**WHAT IS NEEDED:**
Every picture stays out; everything else in the listing below is to be returned exactly.

◆ ◆ ◆ ◆

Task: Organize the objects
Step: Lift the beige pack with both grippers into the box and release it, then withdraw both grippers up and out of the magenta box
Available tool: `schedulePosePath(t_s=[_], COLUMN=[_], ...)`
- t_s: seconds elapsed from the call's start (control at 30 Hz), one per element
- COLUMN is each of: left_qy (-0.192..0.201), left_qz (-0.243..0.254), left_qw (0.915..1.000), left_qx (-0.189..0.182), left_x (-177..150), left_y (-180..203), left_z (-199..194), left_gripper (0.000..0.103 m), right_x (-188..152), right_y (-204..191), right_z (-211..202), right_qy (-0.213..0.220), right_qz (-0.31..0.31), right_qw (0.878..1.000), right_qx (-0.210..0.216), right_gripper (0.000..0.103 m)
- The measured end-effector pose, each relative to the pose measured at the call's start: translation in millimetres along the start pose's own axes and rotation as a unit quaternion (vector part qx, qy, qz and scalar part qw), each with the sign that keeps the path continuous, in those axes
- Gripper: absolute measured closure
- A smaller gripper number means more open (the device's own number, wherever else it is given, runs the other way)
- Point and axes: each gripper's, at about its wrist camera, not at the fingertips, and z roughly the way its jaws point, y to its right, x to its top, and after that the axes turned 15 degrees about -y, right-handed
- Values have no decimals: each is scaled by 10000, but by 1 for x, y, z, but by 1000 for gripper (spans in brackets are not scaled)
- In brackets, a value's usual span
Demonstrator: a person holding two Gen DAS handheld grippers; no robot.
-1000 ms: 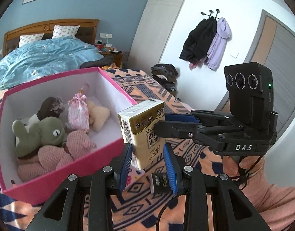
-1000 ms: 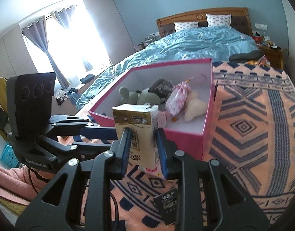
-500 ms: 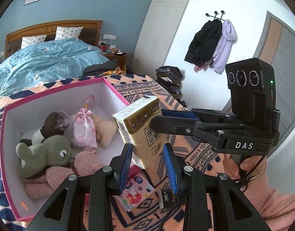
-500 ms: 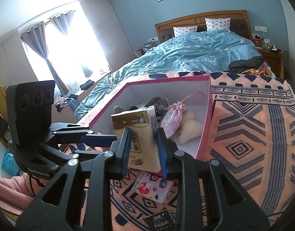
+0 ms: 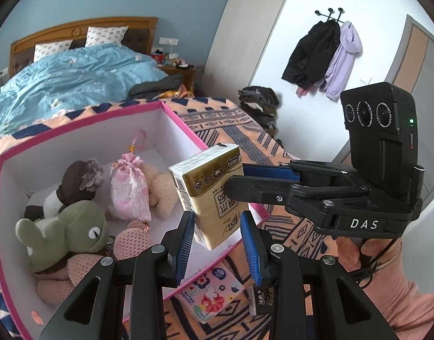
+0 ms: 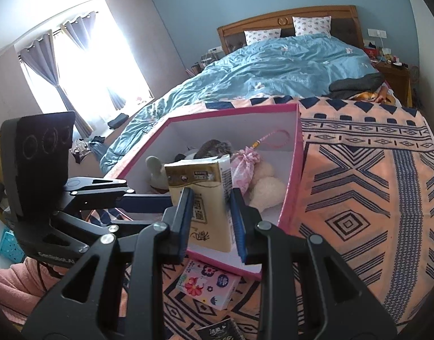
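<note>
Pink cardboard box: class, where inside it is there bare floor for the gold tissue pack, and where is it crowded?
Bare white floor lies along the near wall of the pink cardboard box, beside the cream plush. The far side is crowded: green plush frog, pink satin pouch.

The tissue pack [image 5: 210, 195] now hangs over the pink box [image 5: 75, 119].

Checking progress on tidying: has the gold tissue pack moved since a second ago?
Yes. The gold tissue pack has moved from beside the pink box to over its near wall.
</note>
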Motion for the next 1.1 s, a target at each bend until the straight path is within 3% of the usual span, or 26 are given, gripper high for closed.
schedulePosePath(t_s=[0.63,0.8,1.1], left_qy=[-486,-521,-406], left_qz=[-143,-174,-117], left_qw=[9987,9985,9990], left_qx=[-53,-5,110], left_x=[5,6,-4], left_y=[-11,-14,-14], left_z=[31,34,31], left_gripper=[69,69,69], right_x=[-5,-5,-14], right_y=[12,13,14], right_z=[24,22,13], right_qy=[-436,-386,-192], right_qz=[200,266,278], right_qw=[9981,9974,9988], right_qx=[-396,-540,-362], right_gripper=[73,73,73])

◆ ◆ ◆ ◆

**OUTPUT BELOW:**
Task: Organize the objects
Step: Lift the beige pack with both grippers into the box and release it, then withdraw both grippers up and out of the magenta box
Available tool: `schedulePosePath(t_s=[_], COLUMN=[_], ...)`
- t_s: seconds elapsed from the call's start (control at 30 Hz), one per element
- COLUMN is each of: left_qy (-0.192..0.201), left_qz (-0.243..0.254), left_qw (0.915..1.000), left_qx (-0.189..0.182), left_x (-177..150), left_y (-180..203), left_z (-199..194), left_gripper (0.000..0.103 m), right_x (-188..152), right_y (-204..191), right_z (-211..202), right_qy (-0.213..0.220), right_qz (-0.31..0.31), right_qw (0.878..1.000), right_qx (-0.210..0.216), right_gripper (0.000..0.103 m)
- The measured end-effector pose, each relative to the pose measured at the call's start: translation in millimetres along the start pose's own axes and rotation as a unit quaternion (vector part qx, qy, qz and scalar part qw), each with the sign that keeps the path continuous, in those axes
- Gripper: absolute measured closure
- A smaller gripper number means more open (the device's own number, wherever else it is given, runs the other way)
- Point and axes: each gripper's, at about its wrist camera, not at the fingertips, and z roughly the way its jaws point, y to its right, x to its top, and after that the axes turned 15 degrees about -y, right-handed
- Values have no decimals: each is scaled by 10000, but by 1 for x, y, z, but by 1000 for gripper (spans in brackets are not scaled)
- In brackets, a value's usual span
Demonstrator: a person holding two Gen DAS handheld grippers; no robot.
-1000 ms: 
-1000 ms: 
-500 ms: 
-500 ms: 
+0 ms: 
+0 ms: 
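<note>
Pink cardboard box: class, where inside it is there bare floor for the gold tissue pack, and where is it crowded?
Bare white floor lies along the near wall of the pink cardboard box, beside the cream plush. The far side is crowded: green plush frog, pink satin pouch.

The tissue pack [image 5: 210, 195] now hangs over the pink box [image 5: 75, 119].

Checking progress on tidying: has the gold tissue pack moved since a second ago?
Yes. The gold tissue pack has moved from beside the pink box to over its near wall.
</note>
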Motion for the next 1.1 s, a target at each bend until the straight path is within 3% of the usual span, or 26 are given, gripper high for closed.
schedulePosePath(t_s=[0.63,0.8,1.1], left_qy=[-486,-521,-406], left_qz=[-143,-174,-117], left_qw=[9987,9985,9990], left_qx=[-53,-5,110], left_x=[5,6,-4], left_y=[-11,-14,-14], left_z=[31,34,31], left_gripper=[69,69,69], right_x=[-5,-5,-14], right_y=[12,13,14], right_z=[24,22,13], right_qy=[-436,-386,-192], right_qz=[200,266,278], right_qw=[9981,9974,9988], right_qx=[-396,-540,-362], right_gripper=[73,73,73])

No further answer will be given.